• EXERCISE DETAILS:
Go to the line that contains "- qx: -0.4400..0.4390", then write out that line and all that follow to the end of the listing, exactly and without pictures.
§
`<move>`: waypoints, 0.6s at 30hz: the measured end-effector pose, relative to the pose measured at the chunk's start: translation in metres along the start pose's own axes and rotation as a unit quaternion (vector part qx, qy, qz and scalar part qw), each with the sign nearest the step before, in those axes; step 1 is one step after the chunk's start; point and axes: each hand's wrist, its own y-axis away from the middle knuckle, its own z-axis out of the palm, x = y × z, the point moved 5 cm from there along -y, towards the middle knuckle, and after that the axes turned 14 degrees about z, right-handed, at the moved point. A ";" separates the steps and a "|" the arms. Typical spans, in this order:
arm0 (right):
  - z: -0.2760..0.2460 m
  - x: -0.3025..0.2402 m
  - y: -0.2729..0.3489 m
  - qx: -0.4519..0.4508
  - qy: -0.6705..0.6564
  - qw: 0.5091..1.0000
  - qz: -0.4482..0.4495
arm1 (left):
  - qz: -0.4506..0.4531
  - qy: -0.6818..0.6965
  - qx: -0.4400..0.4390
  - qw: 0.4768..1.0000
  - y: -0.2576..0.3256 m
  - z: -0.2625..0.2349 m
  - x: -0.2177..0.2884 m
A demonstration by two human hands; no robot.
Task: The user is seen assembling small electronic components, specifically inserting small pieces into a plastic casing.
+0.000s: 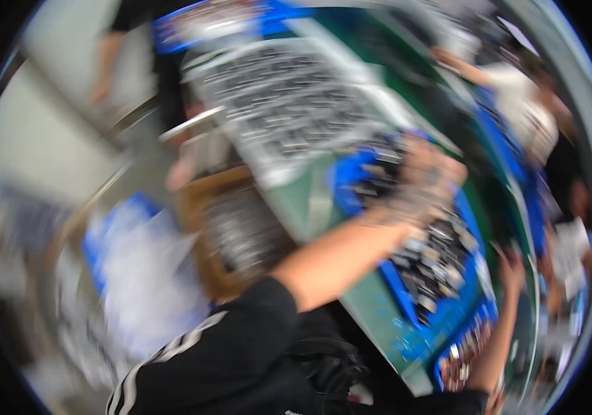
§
• SOLUTION TO THE EXERCISE:
  - qx: -0.4400..0.4390
  - qw: 0.4768..1.0000
  - y: -0.2576..0.3256 m
  - z: -0.2625..0.2349 m
  - x: -0.2177..0.2884 m
A demonstration by two human hands; no robot.
Task: The user is seen assembling small electronic components, specifically inserting small pieces into a plastic casing.
+0.000s: 

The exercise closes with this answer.